# Work task
Show every line of the data below that includes the word "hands".

# Extracted material
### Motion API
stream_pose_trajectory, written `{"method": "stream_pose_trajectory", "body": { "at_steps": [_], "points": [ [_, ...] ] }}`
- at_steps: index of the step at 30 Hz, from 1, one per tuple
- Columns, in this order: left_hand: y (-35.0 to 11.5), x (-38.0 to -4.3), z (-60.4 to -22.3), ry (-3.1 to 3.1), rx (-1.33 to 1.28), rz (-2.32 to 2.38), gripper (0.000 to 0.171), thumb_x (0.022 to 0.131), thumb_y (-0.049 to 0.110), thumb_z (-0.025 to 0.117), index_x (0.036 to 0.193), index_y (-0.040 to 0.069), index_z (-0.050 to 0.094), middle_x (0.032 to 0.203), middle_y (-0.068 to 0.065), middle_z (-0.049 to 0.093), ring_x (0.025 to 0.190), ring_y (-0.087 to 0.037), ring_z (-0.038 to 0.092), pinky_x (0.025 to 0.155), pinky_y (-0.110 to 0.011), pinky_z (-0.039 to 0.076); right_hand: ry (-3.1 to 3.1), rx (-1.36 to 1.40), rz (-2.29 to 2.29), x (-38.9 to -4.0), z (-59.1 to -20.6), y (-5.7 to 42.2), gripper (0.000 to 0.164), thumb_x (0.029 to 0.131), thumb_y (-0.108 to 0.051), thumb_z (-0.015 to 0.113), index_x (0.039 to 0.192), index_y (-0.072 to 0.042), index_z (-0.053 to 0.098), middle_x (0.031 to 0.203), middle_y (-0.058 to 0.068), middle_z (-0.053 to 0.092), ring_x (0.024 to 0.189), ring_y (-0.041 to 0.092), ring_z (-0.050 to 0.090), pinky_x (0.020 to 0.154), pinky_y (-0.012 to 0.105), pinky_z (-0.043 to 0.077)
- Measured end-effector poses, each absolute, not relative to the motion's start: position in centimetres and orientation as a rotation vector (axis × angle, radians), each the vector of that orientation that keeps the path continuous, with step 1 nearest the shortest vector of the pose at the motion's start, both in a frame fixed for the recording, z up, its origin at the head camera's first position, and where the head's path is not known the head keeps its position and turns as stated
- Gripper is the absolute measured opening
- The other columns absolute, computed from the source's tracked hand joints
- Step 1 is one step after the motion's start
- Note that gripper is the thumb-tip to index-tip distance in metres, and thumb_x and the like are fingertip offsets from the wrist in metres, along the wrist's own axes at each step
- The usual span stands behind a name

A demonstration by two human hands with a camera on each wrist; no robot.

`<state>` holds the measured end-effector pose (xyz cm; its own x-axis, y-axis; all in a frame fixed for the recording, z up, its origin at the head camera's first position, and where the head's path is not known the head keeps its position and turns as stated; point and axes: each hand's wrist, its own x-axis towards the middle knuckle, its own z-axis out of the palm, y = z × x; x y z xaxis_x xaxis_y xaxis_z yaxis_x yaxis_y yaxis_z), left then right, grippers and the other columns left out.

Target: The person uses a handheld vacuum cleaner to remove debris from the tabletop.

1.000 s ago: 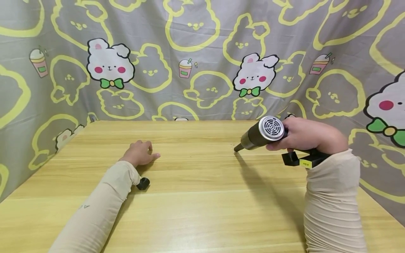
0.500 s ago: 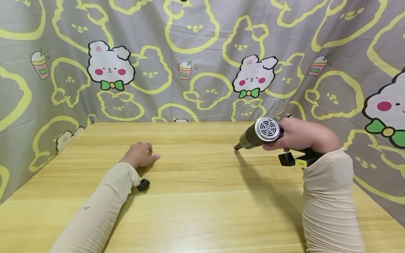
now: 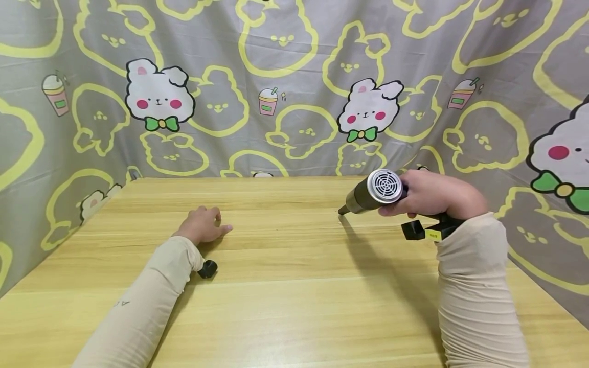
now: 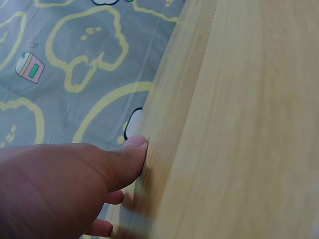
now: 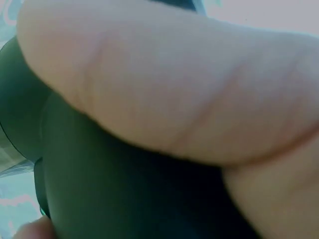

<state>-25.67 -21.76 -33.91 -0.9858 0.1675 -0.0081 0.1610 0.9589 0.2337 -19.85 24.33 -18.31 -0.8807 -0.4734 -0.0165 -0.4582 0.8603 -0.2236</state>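
Observation:
In the head view my right hand grips the handle of a dark handheld vacuum cleaner with a silver round vent at its rear end. Its narrow nozzle points down and left, the tip right at the tabletop beside a few tiny pale crumbs. The right wrist view shows the thumb large across the dark handle; the other fingers are mostly hidden. My left hand rests on the table at the left, fingers loosely bent and holding nothing. In the left wrist view its thumb overlaps the wood.
The wooden table ends at the back against a grey curtain printed with cartoon rabbits. The curtain also closes off both sides. Black wrist mounts sit below each hand, the right one carrying a yellow label.
My right hand and the vacuum cleaner have shifted a little to the left, the nozzle staying low over the tabletop. The left hand has stayed in place.

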Motion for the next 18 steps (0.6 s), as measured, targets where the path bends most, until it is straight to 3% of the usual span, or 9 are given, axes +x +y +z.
{"method": "stream_pose_trajectory", "body": {
  "at_steps": [18],
  "points": [
    [-21.81,-25.89,-34.05,3.078,0.253,0.363,0.050,0.092,0.045,0.056,0.110,-0.002,0.055,0.115,-0.032,0.050,0.107,-0.053,0.043,0.087,-0.062,0.042,2.968,-0.753,-0.313,-20.64,-18.71,24.03,0.046,0.076,-0.054,0.072,0.091,-0.011,0.063,0.061,-0.001,0.063,0.055,0.013,0.058,0.058,0.033,0.046]
  ]
}}
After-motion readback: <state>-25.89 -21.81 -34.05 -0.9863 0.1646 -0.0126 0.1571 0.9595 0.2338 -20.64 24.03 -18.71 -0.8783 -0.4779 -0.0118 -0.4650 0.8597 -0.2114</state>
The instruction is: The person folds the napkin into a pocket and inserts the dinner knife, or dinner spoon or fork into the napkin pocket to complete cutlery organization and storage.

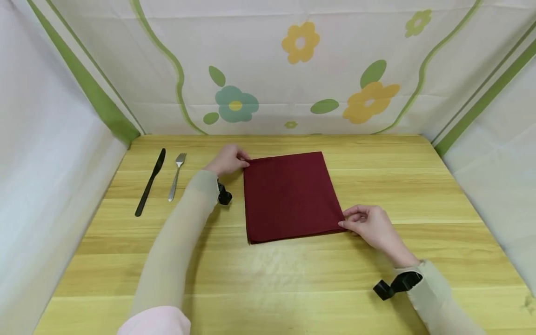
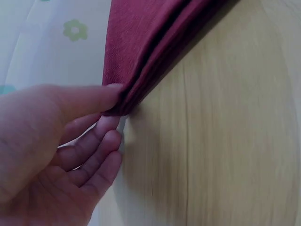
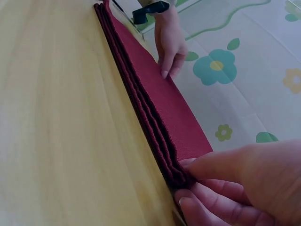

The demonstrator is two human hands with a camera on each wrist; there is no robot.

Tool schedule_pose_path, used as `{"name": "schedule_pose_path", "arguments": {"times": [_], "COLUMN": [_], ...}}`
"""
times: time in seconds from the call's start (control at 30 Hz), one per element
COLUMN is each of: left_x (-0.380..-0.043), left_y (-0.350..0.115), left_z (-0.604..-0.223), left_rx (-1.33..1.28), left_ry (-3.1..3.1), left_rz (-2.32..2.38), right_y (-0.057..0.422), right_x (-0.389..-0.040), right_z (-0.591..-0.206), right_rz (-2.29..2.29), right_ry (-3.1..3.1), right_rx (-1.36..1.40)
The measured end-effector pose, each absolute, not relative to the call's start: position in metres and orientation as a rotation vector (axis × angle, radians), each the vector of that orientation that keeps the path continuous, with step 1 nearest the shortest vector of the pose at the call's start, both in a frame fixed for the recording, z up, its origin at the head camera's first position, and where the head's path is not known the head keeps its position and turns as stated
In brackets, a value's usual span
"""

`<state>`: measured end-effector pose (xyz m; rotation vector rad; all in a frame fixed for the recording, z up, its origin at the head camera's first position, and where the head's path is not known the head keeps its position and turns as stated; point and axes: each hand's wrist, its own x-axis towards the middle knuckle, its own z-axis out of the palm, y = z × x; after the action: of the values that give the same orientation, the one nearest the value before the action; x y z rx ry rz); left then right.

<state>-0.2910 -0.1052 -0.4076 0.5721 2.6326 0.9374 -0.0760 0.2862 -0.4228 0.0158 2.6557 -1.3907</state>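
A dark red cloth napkin point(image 1: 293, 195), folded into a square of several layers, lies on the wooden table. My left hand point(image 1: 228, 159) pinches its far left corner; in the left wrist view the thumb point(image 2: 94, 99) presses on top, with fingers beneath the layers. At the near right corner my right hand point(image 1: 370, 225) pinches the cloth between thumb and fingers. The right wrist view shows the stacked folded edges of the napkin point(image 3: 164, 113) running away from the right hand point(image 3: 240, 188).
Left of the napkin lie a fork point(image 1: 177, 177) and, farther left, a black knife point(image 1: 150, 182). The wooden table point(image 1: 284, 288) meets a white flowered curtain point(image 1: 268, 70) at its back, with white cloth at both sides.
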Motion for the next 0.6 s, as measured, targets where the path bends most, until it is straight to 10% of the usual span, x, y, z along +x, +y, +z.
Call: {"name": "schedule_pose_path", "arguments": {"times": [0.6], "left_x": [-0.259], "left_y": [-0.156], "left_z": [-0.396], "left_rx": [0.455], "left_ry": [2.459], "left_rz": [0.988], "right_y": [0.313], "right_x": [-0.143], "right_z": [-0.418], "right_rz": [-1.301], "right_ry": [2.688], "right_rx": [-0.018]}}
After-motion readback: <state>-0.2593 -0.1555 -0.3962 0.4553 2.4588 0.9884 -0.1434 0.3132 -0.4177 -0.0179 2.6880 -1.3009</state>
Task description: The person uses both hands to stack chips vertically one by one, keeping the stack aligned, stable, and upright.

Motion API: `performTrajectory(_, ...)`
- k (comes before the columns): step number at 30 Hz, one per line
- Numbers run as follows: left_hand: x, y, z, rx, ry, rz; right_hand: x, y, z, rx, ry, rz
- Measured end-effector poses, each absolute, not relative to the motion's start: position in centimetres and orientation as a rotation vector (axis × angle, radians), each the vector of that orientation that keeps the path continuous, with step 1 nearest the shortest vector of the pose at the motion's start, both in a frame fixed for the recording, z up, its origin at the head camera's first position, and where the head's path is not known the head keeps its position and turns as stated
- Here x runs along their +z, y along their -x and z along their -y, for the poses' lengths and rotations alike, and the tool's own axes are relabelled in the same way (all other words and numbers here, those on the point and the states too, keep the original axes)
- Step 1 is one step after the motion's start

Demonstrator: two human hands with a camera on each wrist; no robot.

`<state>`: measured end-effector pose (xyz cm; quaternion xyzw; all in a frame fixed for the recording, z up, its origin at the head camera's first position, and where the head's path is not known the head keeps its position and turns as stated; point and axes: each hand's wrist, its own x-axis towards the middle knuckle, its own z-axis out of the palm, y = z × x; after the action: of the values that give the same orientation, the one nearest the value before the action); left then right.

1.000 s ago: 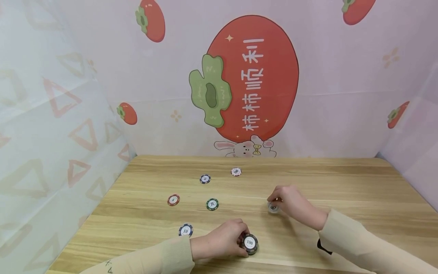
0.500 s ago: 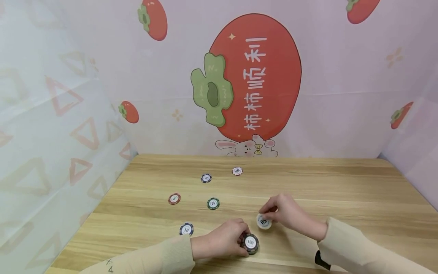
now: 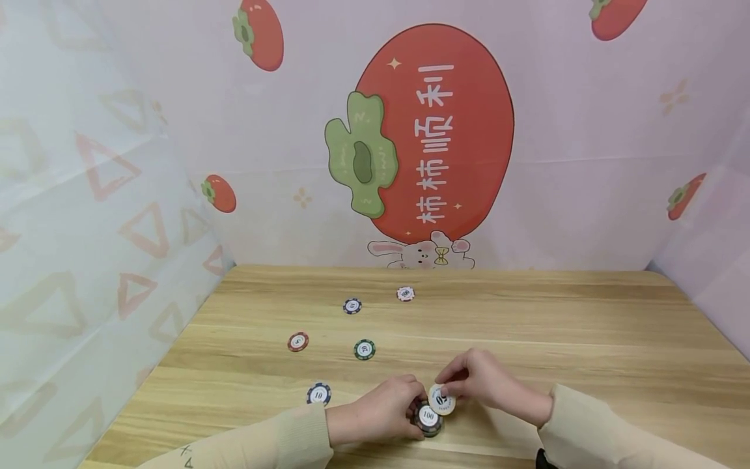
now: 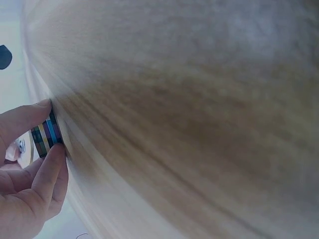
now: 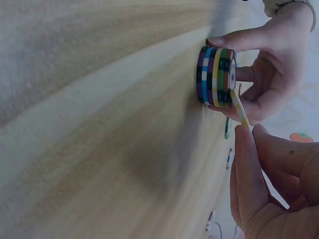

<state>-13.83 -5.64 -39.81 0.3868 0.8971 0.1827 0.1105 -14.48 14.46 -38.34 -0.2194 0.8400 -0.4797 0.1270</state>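
In the head view, my left hand (image 3: 383, 409) grips a stack of poker chips (image 3: 430, 426) at the front of the table, its top chip black and marked 100. Thumb and fingers hold the stack's sides in the left wrist view, where the striped chip edges (image 4: 48, 133) show. My right hand (image 3: 489, 385) pinches a pale poker chip (image 3: 441, 402) marked 50. That chip overlaps the far right part of the stack. Seen from the right wrist, the pale chip (image 5: 240, 108) is tilted, its lower edge right at the top of the many-coloured stack (image 5: 215, 75).
Loose chips lie flat beyond the left forearm: a blue 10 (image 3: 319, 393), a red 5 (image 3: 297, 342), a green one (image 3: 364, 350), a dark blue one (image 3: 352, 306) and a white-and-red one (image 3: 405, 294). A persimmon-print cloth (image 3: 551, 195) hangs behind the wooden table (image 3: 556, 306).
My right hand has brought the pale chip toward me and leftward, from the table to the stack's top edge. The left hand has stayed on the stack.
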Motion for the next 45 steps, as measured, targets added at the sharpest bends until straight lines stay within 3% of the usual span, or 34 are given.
performTrajectory(45, -38.7, 14.2, 6.1, 0.533, -1.096, -2.551, -39.7, 12.9, -13.4, -1.331, 0.772, -2.296)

# Your solution
A demonstration by two human hands with a camera on each wrist; no robot.
The demonstrator is two human hands with a camera on each wrist; there is no robot.
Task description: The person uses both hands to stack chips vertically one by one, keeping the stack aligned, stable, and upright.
Demonstrator: two human hands with a camera on each wrist; no robot.

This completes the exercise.